KANSAS CITY, Kansas (USA), lunedì, 19 gennaio 2009 (ZENIT.org).- Sebbene la Chiesa sia attenta ad un ampio ventaglio di temi sociali, esistono alcuni argomenti – come la tutela del nascituro – che comportano un maggior “peso morale”, afferma l’Arcivescovo di Kansas City.

Monsignor Joseph Naumann è uno dei 70 Vescovi degli Stati Uniti che hanno levato la propria voce durante l’ultima campagna elettorale per incoraggiare gli elettori ad appoggiare i candidati pro-vita.

In questa intervista rilasciata a ZENIT, l’Arcivescovo parla dei cambiamenti che ha potuto scorgere nella società e di come veda nella gioventù un luminoso futuro per la Chiesa.

Eccellenza, ci potrebbe parlare dei suoi anni di formazione e della cultura cattolica che ha vissuto in quel periodo?

Monsignor Naumann: Io sono cresciuto negli anni Cinquanta e nei primi anni Sessanta. La vita in quel periodo ruotava intorno alla parrocchia. Dio era il centro della nostra vita familiare e della nostra vita parrocchiale. Mio padre morì prima che io nascessi e forse per questo i sacerdoti della nostra parrocchia dimostrarono particolare cura per me e per mio fratello. I sacerdoti erano per me degli eroi, erano il mio modello. Per questo mi venne naturale prendere in considerazione la vocazione sacerdotale.

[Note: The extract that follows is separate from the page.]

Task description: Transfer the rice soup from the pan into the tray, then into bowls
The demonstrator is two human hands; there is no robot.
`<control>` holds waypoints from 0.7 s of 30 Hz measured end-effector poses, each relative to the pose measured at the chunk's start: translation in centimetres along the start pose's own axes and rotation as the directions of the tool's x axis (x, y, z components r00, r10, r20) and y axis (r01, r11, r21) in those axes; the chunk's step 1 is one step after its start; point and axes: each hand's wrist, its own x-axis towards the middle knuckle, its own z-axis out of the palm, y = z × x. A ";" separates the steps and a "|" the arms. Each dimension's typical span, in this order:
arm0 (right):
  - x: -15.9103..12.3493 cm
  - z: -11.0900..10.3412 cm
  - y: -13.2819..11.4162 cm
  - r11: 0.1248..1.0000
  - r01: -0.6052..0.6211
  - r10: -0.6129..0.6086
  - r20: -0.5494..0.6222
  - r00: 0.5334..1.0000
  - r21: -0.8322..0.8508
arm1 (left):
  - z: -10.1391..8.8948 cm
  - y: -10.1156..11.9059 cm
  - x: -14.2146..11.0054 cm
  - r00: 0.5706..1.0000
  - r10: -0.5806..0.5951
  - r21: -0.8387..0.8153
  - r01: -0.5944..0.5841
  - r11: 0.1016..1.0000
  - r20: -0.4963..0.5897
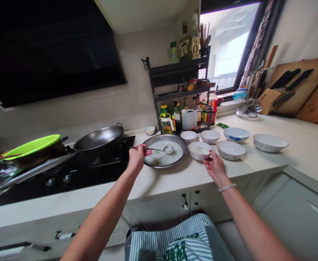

I cambiamenti che lei ha vissuto durante gli anni Sessanta e Settanta furono graduali o lei se ne rese conto in modo immediato?

Monsignor Naumann: Gli anni Sessanta e Settanta furono, per molte ragioni, un’epoca esaltante nella Chiesa e nella società. Come molti giovani cattolici, ero attirato da John F. Kennedy e dalla sfida lanciata con la sua frase: non ti chiedere cosa può fare il tuo Paese per te, ma cosa puoi fare tu per il tuo Paese. Ero attirato dal movimento per i diritti civili e dagli sforzi diretti ad assicurare, nelle leggi e nella società, l’uguaglianza tra le persone di ogni razza.

Anche i cambiamenti nella Chiesa, derivanti dal Concilio Vaticano II, erano esaltanti. Ho vissuto la riforma liturgica come il tentativo di rendere l’Eucaristia più accessibile al popolo di Dio.

Ciò nonostante, iniziai a vedere anche l’altro lato di alcuni dei cambiamenti culturali che erano in atto. Le conseguenze disastrose della cultura della droga e della rivoluzione sessuale diventavano ogni giorno più evidenti. Al momento della sua pubblicazione non potei apprezzare appieno la natura coraggiosa e profetica della “Humanae Vitae”.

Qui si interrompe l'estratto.